The past couple of days here have been incredibly beautiful. The sun is shining, the temperature has risen and I can even go out in just a t-shirt without having to worry about the cold. Ah, Spring has arrived.
My head is a tad clogged up though. Have had a low grade headache and feeling like I am floating. Been doing my research about potential areas within which to share my gifts and skills and getting ready to send out introductory letters to those organizations that I feel would be a good fit. Still looking at the seniors sector as I feel that is where my skills will be most appreciated. The need to give for me seems to be the biggest factor in getting out there again. I do admit, however, to needing support for me as well during this time of transition.
I used to say I was going through a "shift" but it has become more than that of late. A deeper transition is occurring within and that is causing a bit of angst. Reaching out to others for assistance for me is something that I have always had a hard time doing but this time I know that it is a necessary part of my own personal transition.
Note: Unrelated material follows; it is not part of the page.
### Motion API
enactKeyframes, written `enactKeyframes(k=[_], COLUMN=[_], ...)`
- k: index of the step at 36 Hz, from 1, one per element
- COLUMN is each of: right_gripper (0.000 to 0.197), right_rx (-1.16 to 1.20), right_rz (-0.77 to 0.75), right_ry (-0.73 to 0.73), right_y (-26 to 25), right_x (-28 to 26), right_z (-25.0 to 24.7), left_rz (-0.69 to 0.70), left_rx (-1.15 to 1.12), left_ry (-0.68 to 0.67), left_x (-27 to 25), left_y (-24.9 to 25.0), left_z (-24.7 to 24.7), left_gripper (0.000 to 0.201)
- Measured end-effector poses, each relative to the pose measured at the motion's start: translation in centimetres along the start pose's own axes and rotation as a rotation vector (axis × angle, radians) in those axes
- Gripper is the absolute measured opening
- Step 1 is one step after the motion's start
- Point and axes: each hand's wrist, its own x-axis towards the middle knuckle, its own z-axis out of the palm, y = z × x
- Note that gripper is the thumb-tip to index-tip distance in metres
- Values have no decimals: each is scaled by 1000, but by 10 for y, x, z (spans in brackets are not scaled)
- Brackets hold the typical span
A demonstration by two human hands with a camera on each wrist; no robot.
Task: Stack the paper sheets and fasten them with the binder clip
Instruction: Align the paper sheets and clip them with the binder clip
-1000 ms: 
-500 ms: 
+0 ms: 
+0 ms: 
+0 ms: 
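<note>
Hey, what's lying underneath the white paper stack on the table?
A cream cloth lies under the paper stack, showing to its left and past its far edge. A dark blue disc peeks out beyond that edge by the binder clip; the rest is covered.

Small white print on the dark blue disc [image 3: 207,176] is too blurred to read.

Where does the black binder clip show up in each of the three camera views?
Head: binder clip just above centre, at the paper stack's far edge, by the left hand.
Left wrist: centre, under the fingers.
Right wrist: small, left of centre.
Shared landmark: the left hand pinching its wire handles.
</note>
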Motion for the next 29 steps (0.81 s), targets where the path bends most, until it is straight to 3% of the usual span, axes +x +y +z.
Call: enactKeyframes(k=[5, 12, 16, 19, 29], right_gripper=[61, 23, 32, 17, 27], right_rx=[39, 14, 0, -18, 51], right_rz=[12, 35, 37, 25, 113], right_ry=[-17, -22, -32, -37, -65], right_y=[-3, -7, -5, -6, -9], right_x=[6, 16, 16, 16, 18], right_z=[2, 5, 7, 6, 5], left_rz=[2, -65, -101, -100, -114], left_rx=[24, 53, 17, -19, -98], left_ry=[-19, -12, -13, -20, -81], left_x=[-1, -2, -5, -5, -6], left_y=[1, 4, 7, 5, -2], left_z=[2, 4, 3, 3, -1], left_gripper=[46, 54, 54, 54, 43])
Wanting to help others at the same time as I am seeking assistance for myself keeps circulating and it is a different place for me.
One very big piece of the puzzle is coming together in that I have managed to heal some wounds with my children and that is wonderful. This has been a hard time as I was actually thinking that it wasn't going to come about but Spirit has been weaving its magic and life is coming together in that end. So one aspect of my life is going through a huge healing.
When reading over my last post I have to remember that image of myself reaching to the stars and knowing that I am connecting to a part of me that has been searching for so long. A new expanded being is ready to step up to the podium and share all that I have learned thus far.
I wish you a wonderful day as you too reach for your own stars.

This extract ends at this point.